Increasing Parent and Community Engagement in Children’s Learning

R4D Tanzania is leading a rapid feedback study to inform a Tusome Pamoja program, an early reading program working to strengthen community engagement in children’s learning. As a leader of the Rapid Feedback Monitoring, Evaluation, Research, and Learning (Rapid Feedback MERL) consortium, R4D is working with RTI International in five regions to improve children’s reading, writing, and arithmetic through increasing effective parent and community engagement through community mobilization and action planning, creation of parent-teacher partnerships, and capacity building of school committees.

The study is examining how different program activities contribute to increased parental and community engagement, and how these are linked to changes in learning outcomes.

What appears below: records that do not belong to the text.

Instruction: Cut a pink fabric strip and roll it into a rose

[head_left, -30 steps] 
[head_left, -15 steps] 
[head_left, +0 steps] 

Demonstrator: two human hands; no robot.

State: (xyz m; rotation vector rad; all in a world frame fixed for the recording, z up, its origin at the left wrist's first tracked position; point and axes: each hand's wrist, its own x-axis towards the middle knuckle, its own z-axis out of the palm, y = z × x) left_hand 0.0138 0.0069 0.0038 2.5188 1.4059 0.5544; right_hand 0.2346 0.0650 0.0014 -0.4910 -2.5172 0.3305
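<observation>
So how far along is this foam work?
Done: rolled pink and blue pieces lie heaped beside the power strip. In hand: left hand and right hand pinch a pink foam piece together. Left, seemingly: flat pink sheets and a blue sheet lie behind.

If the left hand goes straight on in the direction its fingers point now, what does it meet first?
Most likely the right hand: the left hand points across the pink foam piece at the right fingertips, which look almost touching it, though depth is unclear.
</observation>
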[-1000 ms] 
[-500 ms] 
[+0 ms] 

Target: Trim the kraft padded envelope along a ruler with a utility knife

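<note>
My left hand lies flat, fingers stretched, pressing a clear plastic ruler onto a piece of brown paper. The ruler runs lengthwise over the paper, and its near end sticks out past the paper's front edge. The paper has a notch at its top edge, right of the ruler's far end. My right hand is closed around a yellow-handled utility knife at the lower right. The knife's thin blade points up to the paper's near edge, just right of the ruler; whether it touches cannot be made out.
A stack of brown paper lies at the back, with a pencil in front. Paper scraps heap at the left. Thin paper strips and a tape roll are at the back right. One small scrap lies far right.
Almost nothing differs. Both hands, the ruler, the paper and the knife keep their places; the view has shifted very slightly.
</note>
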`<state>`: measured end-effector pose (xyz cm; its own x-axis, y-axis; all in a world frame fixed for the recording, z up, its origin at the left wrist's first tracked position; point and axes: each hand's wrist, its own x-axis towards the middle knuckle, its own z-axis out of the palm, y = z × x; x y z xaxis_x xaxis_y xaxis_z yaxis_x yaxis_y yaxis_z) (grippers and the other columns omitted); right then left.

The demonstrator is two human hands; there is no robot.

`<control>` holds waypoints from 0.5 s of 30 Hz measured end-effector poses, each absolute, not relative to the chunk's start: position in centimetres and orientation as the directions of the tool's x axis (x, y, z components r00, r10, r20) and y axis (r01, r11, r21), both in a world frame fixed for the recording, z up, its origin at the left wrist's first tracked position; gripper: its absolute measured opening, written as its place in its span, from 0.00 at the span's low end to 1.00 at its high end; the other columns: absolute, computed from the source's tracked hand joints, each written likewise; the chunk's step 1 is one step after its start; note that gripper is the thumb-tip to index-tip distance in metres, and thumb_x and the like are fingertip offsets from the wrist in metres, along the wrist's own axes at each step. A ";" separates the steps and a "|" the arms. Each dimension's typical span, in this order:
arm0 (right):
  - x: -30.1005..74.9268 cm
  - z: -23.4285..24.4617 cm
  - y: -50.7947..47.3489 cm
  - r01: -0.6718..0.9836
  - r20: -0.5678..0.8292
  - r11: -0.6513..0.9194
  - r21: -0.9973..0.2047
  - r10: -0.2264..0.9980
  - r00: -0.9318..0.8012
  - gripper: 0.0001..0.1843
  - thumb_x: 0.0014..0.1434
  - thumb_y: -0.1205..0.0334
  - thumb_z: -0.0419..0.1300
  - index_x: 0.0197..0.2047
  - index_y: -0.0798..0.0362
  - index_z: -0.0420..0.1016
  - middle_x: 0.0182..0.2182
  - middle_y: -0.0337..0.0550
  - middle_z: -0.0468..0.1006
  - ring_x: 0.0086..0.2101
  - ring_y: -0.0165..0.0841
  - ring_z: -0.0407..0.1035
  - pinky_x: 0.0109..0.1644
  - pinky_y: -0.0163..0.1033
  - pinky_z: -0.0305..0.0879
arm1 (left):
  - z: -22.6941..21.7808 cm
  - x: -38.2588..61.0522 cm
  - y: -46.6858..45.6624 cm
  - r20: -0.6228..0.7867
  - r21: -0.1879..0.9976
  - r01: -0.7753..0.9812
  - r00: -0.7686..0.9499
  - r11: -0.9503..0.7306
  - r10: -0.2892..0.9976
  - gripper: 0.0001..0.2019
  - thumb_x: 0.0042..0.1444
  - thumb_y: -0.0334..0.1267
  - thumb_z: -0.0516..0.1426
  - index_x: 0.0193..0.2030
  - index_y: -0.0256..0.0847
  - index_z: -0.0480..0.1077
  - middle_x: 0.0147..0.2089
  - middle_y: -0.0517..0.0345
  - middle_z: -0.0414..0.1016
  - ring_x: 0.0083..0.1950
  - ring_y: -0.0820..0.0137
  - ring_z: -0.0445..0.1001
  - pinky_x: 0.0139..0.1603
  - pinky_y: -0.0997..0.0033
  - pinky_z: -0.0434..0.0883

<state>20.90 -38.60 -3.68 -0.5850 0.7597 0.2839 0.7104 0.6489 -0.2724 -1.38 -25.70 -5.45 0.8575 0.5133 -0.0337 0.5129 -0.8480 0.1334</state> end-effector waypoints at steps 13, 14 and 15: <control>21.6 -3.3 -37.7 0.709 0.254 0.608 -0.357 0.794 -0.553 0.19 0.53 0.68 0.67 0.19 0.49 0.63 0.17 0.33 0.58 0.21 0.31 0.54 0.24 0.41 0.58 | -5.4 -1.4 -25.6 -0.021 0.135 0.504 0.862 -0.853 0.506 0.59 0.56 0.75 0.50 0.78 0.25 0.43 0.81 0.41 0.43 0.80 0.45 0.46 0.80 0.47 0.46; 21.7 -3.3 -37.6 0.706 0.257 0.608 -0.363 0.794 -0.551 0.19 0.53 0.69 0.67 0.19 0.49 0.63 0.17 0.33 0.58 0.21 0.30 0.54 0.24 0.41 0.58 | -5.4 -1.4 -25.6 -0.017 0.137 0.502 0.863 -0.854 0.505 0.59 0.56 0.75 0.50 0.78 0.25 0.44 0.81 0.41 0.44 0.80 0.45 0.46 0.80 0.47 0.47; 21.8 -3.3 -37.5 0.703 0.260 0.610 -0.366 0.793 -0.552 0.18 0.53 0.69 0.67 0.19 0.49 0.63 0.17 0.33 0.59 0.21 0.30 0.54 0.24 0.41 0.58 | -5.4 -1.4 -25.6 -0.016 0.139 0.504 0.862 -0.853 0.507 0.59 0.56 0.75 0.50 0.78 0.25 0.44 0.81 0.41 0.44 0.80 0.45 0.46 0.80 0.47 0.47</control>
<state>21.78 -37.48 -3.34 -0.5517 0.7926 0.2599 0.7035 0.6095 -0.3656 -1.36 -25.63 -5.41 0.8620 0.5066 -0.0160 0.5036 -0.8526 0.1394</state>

The findings of this work will inform future Tusome Pamoja programmatic decisions.

Education

Early Childhood Development

The early years in a child’s life, from prenatal stages through age 8, are the most important time for supporting holistic development and preparing the child for future success in life. Despite the presence of evidence that supports the importance of investing in early childhood development, governments are not investing enough in holistic early childhood programs and systems. In addition to a lack of adequate resources, the support and responsibility for early childhood development programs are typically fragmented across government ministries, as well as between the public and private sectors, making for a disjointed effort.

Understanding the Impact of Early Childhood Development Investments

Substantial evidence has shown that early childhood development (ECD) programs spanning education, child and social protection, and health and nutrition are needed by young children and their families to allow children to reach their development potential.

In Tanzania, R4D supported Better Way Foundation (BWF) and its grantees to assess grant-making activities and development of a plan to improve monitoring, evaluation, and learning capacity among BWF grantees. R4D supported the development of the theory of change for BWF strategy which supports early childhood development. R4D is also supporting training and strengthening the monitoring and evaluation systems for BWF and its grantees to improve early childhood development.

Teacher Continuous Professional Development

Teacher quality is the most important determinant of learning outcomes at the school level. Teachers are often either unqualified or unsupported by good quality professional development. Technology has the potential to address issues of scale, equity, and quality in TCPD.

In Tanzania, R4D is working with other partners to:

  • support the government to develop, test, and implement a national-scale Teacher Professional Development (TPD) program, including costed guides for Local Government Area (LGA) implementation, the ongoing teacher needs assessments, and supporting government to roll out the plans in schools nationally.
  • Conduct research to understand the impact of a technology-supported, school-based, decentralized TPD model on primary learning outcomes. The study employs a Design-Based Implementation Research (DBIR) approach and a cluster randomized control trial (RCT), with complementary qualitative research, in the second phase.
  • Testing the role of a virtual learning environment in supporting teachers in Zanzibar.

Global & Regional Initiatives to Catalyze Stronger Systems

R4D designs and leads global and regional initiatives that connect local leaders and their partners to promote local agendas and achieve locally led results.